▸ **Action item**: Whenever a line in the data contains "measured", show that line.

▸ **Raw data**:
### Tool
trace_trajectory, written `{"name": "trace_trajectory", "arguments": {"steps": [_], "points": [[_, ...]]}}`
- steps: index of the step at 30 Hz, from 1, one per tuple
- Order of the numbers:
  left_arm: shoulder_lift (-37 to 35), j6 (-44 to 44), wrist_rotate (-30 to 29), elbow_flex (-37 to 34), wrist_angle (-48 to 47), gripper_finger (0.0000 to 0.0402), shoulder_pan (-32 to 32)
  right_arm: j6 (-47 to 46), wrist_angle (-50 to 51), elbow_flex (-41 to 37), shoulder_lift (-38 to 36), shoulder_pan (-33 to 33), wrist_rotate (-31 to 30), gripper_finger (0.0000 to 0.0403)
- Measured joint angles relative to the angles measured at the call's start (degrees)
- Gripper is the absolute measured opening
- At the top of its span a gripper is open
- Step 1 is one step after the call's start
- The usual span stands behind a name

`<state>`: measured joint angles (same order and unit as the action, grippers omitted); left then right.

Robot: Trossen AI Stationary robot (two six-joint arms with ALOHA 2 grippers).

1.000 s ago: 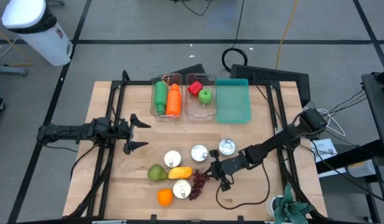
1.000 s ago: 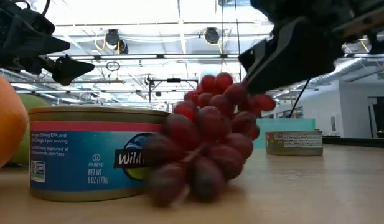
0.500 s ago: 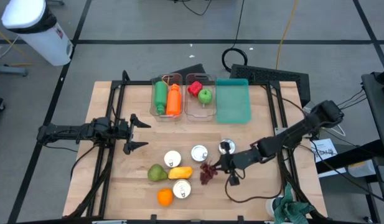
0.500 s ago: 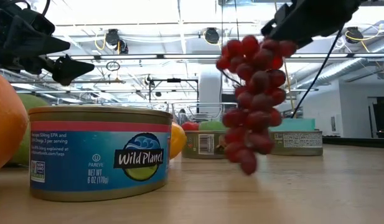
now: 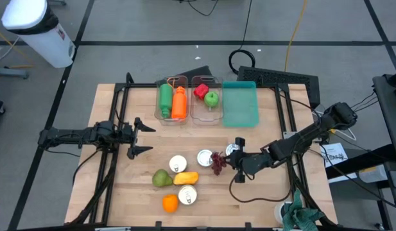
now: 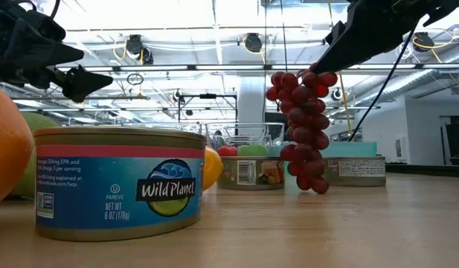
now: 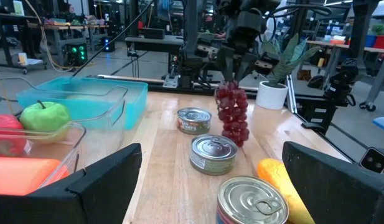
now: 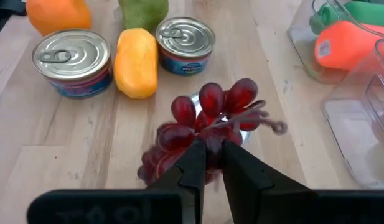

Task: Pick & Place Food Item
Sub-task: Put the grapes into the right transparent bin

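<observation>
Right gripper [image 8: 209, 163] pinching grapes [image 8: 204, 121] aloft

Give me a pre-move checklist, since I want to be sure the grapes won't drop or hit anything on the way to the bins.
1. Grip: right gripper shut on the grape bunch at its top: ok.
2. Lift: in the low view the bunch hangs clear of the table: ok.
3. Path height: the lowest grapes hang about level with the tops of the cans nearby; whether they would clear them cannot tell.
4. Fruit bin: holds a green apple and a red item, with bare room at its near end: ok.
5. Left gripper open, parked at the table's left, away from the route: ok.
</observation>
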<state>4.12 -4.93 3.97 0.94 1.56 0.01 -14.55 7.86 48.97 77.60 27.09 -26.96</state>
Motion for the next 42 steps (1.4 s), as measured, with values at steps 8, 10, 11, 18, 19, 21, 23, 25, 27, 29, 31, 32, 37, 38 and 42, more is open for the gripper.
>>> {"name": "trace_trajectory", "arguments": {"steps": [8,10,11,18,19,21,23,25,27,29,31,32,37,38,42], "points": [[0.0,0.0,0.0,0.0,0.0,0.0399,0.0,0.0,0.0,0.0,0.0,0.0,0.0,0.0038],[0.0,0.0,0.0,0.0,0.0,0.0399,0.0,0.0,0.0,0.0,0.0,0.0,0.0,0.0038],[0.0,0.0,0.0,0.0,0.0,0.0399,0.0,0.0,0.0,0.0,0.0,0.0,0.0,0.0038],[0.0,0.0,0.0,0.0,0.0,0.0399,0.0,0.0,0.0,0.0,0.0,0.0,0.0,0.0038],[0.0,0.0,0.0,0.0,0.0,0.0399,0.0,0.0,0.0,0.0,0.0,0.0,0.0,0.0038],[0.0,0.0,0.0,0.0,0.0,0.0399,0.0,0.1,0.0,0.0,0.0,0.0,-0.1,0.0038],[0.0,0.0,0.0,0.0,0.0,0.0399,0.0,0.1,0.0,0.0,0.0,0.0,-0.2,0.0038],[0.0,0.0,0.0,0.0,0.0,0.0399,0.0,0.1,0.0,0.0,0.0,0.0,-0.2,0.0038],[0.0,0.0,0.0,0.0,0.0,0.0399,0.0,0.1,0.0,0.0,0.0,0.0,-0.2,0.0038],[0.0,0.0,0.0,0.0,0.0,0.0399,0.0,0.2,0.0,0.0,0.0,0.0,-0.2,0.0038],[0.0,0.0,0.0,0.0,0.0,0.0399,0.0,0.2,0.2,0.0,0.0,0.0,-0.5,0.0038],[0.0,0.0,0.0,0.0,0.0,0.0399,0.0,0.2,0.2,0.0,0.0,0.0,-1.2,0.0038],[0.0,0.0,0.0,0.0,0.0,0.0399,0.0,0.2,1.9,0.0,0.0,0.0,-5.7,0.0038],[0.0,0.0,0.0,0.0,0.0,0.0399,0.0,0.2,2.0,0.0,0.0,0.0,-6.5,0.0038],[0.0,0.0,0.0,0.0,0.0,0.0399,0.0,0.2,2.1,0.0,0.0,0.0,-9.0,0.0038]]}}
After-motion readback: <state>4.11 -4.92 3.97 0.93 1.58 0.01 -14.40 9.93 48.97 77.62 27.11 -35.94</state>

▸ **Response**:
- Measured joint angles relative to the angles measured at the call's start (degrees)
- Gripper is the absolute measured opening
`<state>`: measured joint angles (same order and unit as the action, grippers omitted); left then right.
Motion for the next 42 steps (1.4 s), as measured, with values at steps 8, 10, 11, 18, 19, 21, 23, 25, 27, 29, 31, 32, 37, 38 and 42, more is open for the gripper.

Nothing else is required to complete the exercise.